In large part thanks to the CB&Q, by the 1920s automobiles were an established part of the Yellowstone ecosystem. The text below touts the Cody Road as an engineering marvel. Road construction and automobiles penetrating the interior of the park demonstrates the continuing tension between accessibility and preservation.

Yellowstone Park motors, Cody Road to Yellowstone Park, p. 2, 1925


Artwork featured on a publication on the Yellowstone Park. Painting by Gustav Krollman, n.d.


This cover (above) of a joint publication of the Burlington Route and the Northern Pacific Yellowstone Park line features a painting by the Austrian-American painter Gustav Wilhelm Krollmann (1888–1962). Krollmann was born in Vienna where he attended the Academy of Fine Arts. He worked for the Northern Pacific Railroad as a staff artist designing posters and advertisements.

Several examples of his work illustrate this brochure. The text includes a tribute to Yellowstone National Park by Emerson Hough (1857–1923), a prolific author of westerns and historical novels. Hough wrote:

Our great National Parks are sections of the old American wilderness preserved practically unchanged. They are as valuable, acre for acre, as the richest farmlands. They feed the spirit, the soul, the character of America.

Hough wrote about the wildness of the park, but assured the traveler that “no discomfort or danger or weariness will mar your day’s delights.”

Rocky Mountain National Park was established 26 January 1915, west of Denver, Colorado. The town of Estes Park, near the eastern entryway to the park, became a major base for park visitors.

This brochure below was issued by the passenger departments of the CB&Q and the Colorado & Southern Railway. The cover shows active tourists, a man atop a boulder examining distant peaks, a woman grasping her parasol, and a man looking at a map. The text was penned by William MacLeod Raine. Born in England, Raine immigrated to the US when he was ten. Based in Denver, he became a prolific novelist, averaging almost two novels a year, predominantly westerns. The brochure was illustrated by two prominent photographers who called Estes Park home. Fred Payne Clatworthy (1875–1953) first passed through Estes Park in 1898 on a cross-country bicycle tour. He was a frequent contributor to National Geographic Magazine. Louis Charles McClure (1867–1957) studied under the western landscape painter and photographer William Henry Jackson.

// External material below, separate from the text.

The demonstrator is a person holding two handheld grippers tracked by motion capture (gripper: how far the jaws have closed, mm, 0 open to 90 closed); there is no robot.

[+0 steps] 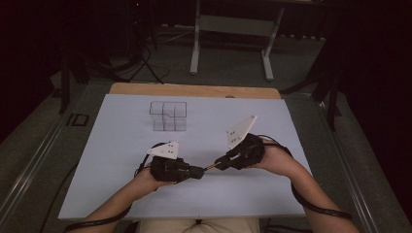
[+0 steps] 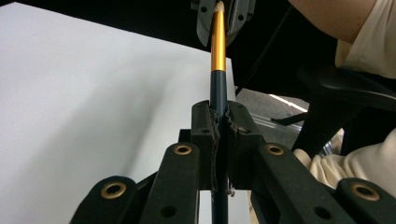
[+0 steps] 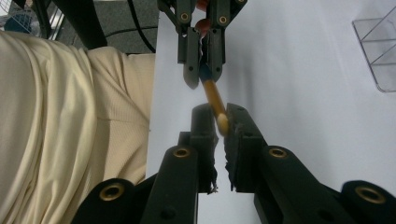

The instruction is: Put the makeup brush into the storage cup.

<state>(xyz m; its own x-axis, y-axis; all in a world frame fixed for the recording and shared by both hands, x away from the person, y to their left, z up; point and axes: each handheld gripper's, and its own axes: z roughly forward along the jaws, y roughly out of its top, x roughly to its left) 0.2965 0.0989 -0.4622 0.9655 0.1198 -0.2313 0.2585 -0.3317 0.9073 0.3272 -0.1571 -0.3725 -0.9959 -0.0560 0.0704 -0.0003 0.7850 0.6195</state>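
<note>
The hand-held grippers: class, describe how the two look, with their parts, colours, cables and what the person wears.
Each hand-held gripper, left and right, has a black body topped by a pale three-cornered plate with small dark holes. The jaws are black linked bars with brass-coloured rivets and frayed black pads. A black cable trails from each along the forearm. The person wears a cream ribbed top.

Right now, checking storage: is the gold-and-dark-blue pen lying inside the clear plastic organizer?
No, the gold-and-dark-blue pen is gripped between both grippers, apart from the clear plastic organizer.

The left gripper [image 2: 219, 122] is clamping a dark-blue-and-gold pen [image 2: 218, 51] upright above the white table [image 2: 84, 116], its pale tip sitting between the right gripper's [image 2: 223, 25] jaws
</note>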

Cover, Beautiful Estes Park, Colorado. Text by William McLeod Raine. Publisher: CB&Q R.R. Company, c. 1915.


Cover, Colorado: Rocky Mountain National (Estes) Park brochure. Text by Clem Yore, 1930.


A photographic version of the couple admiring the view motif so common in Burlington promotional literature. The text is authored by Clement Yore who was a prolific novelist and poet (some of it bawdy) who led a colorful life. On a honeymoon with his second wife in 1915 visited Estes Park. They liked it so much they stayed. In 1918 National Magazine described him as Colorado’s State Poet.

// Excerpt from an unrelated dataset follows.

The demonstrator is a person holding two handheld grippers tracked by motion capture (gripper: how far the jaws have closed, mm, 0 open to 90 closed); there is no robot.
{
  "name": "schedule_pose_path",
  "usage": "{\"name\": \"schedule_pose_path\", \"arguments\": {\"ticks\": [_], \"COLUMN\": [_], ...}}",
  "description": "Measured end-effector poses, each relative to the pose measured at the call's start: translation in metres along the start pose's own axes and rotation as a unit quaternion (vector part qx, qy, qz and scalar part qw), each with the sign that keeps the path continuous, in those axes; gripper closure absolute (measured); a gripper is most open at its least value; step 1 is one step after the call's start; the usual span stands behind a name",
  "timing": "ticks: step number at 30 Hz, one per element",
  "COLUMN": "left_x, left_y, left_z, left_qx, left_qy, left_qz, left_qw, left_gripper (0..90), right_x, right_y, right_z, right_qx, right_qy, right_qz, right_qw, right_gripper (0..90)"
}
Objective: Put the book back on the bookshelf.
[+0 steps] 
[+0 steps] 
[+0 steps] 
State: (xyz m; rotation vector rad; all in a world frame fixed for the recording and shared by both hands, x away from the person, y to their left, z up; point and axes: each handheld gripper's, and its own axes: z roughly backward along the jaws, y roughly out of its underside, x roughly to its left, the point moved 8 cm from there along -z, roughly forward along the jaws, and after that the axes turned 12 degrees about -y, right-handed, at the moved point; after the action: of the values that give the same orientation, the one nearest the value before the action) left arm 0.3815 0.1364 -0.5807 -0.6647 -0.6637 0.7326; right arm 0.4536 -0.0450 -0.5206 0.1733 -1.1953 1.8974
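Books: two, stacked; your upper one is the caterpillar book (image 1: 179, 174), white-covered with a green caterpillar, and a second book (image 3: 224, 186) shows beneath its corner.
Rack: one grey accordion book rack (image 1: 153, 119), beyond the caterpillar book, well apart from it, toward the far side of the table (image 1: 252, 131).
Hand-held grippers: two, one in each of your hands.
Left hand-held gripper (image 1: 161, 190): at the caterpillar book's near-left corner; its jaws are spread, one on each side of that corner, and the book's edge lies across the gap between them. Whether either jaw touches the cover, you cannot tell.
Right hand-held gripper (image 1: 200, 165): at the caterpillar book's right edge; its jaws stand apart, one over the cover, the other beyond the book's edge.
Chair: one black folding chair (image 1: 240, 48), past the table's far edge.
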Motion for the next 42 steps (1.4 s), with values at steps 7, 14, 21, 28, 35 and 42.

Tourists at the Berthoud Pass of the Rocky Mountains. Unknown photographer, n.d.

Cover, Glacier National Park brochure, 1936

By 1930, travelers were increasingly turning to automobiles to provide greater mobility at their destinations, at which they had arrived by train. Automobiles were not reliable enough for trouble-free long-distance travel, nor was there a road network to compete with railways, so companies like the CB&Q promoted automobiles as an added attraction for tourists, or greater convenience for business.

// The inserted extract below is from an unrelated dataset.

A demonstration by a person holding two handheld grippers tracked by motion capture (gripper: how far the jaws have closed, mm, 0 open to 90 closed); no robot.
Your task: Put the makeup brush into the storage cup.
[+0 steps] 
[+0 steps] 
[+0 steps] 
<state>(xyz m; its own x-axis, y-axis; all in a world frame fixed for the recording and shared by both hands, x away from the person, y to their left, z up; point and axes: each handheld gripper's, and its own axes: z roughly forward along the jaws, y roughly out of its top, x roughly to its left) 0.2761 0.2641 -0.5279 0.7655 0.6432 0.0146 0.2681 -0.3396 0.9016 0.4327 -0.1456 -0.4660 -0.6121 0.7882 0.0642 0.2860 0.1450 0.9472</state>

This brochure was issued jointly by the Burlington Route and the Great Northern Railway. Glacier National Park was established on 11 May 1910 and is bordered by Waterton National Park in Alberta, Canada. In 1932, the two parks became the first international peace park. Well-attired riders in cowboy hats in the foreground overlook a massive hotel. An American flag identifies the side of the border. “America’s most sublime wilderness” dominates the background.